Photographed at Slater on July 13, 1938 by George Pettengill.
In the 1940's Earnest "Frog" Smith was the regular engineer of
the 2 spot.
This little Baldwin Prairie was built in 1920 and was sold to the Lee
Tidewater Lbr Co.
and survives to this day at the museum down in Naples.
After
the Labelle tract was logged out the company moved the camp near Alva
and ran a new logging mainline south. Here the schedule of the mainline
trains changed because the distances were shorter. The mainline empty
train left the mill early in the morning and return early enough in the
afternoon to unload before nightfall.
A load of lumber being hauled to
the Seaboard interchange by a double header train, 103 and 10.

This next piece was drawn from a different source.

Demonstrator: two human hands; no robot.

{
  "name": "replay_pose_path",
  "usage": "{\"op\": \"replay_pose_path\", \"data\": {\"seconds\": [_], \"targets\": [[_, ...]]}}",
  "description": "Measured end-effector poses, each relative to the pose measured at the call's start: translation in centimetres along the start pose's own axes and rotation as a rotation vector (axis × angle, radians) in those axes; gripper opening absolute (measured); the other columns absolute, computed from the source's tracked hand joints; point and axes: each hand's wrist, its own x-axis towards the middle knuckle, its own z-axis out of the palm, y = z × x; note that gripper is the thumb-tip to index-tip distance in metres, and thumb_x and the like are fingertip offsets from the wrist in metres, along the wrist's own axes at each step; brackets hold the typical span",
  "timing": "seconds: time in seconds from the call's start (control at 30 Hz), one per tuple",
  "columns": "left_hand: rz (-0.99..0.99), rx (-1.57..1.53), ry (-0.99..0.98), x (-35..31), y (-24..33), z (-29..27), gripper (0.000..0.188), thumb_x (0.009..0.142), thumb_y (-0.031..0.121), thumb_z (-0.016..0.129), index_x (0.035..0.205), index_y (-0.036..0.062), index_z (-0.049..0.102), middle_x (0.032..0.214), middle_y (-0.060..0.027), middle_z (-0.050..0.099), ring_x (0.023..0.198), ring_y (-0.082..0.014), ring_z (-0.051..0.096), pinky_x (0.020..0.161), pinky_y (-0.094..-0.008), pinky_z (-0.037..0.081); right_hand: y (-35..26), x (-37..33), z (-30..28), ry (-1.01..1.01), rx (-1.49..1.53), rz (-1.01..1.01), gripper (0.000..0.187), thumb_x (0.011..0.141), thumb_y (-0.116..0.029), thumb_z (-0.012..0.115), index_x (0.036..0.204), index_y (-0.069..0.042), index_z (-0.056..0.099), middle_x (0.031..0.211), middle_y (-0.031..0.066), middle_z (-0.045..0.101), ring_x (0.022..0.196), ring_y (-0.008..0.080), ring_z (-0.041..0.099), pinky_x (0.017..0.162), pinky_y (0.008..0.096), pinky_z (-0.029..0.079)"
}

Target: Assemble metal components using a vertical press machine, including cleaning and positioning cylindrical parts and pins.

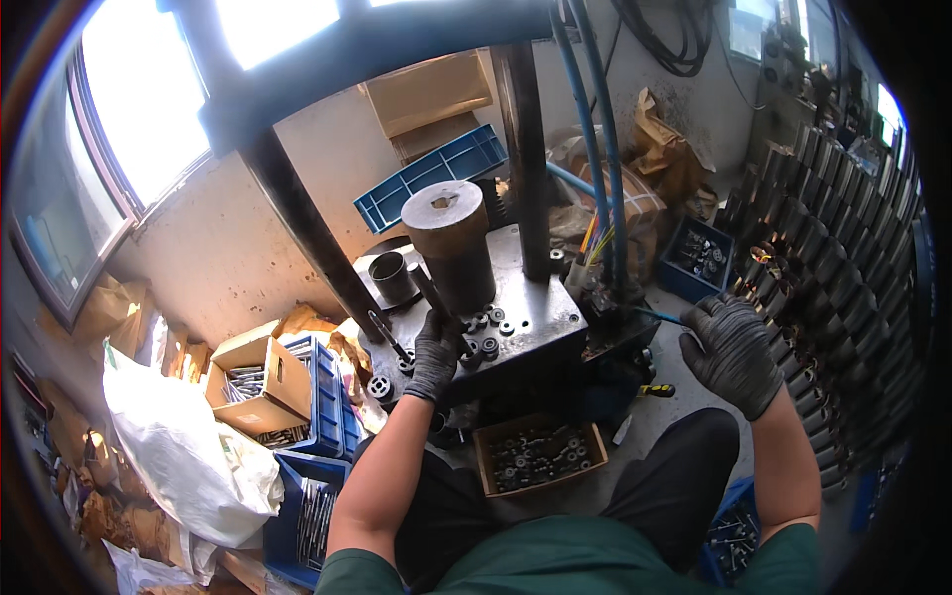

While Slater was on the Atlantic Coast Line, they hardly used that
interchange.
Instead their terms of trackage rights over the Seaboard included a
preferred connection agreement between the two.
William
Dowling died in 1941, leaving his widow, Hallie Dowling in
charge. Negotiations on a new timber tract broke down soon after and
the Dowling and Camp Lumber Co. soon ran out of Pine to cut. The last
tree was sawed in 1944. The locomotives and equipment was dispersed or
scrapped, some went further south to the Lee Tidewater Cypress Co.
Cypress operations in Copeland or the C.J. Jones Lbr Co. Yellow Pine
logging at Jerome, Florida.
Another cute little Vulcan,
the three spot was a rare modern day 2-4-0 built by Vulcan in 1915!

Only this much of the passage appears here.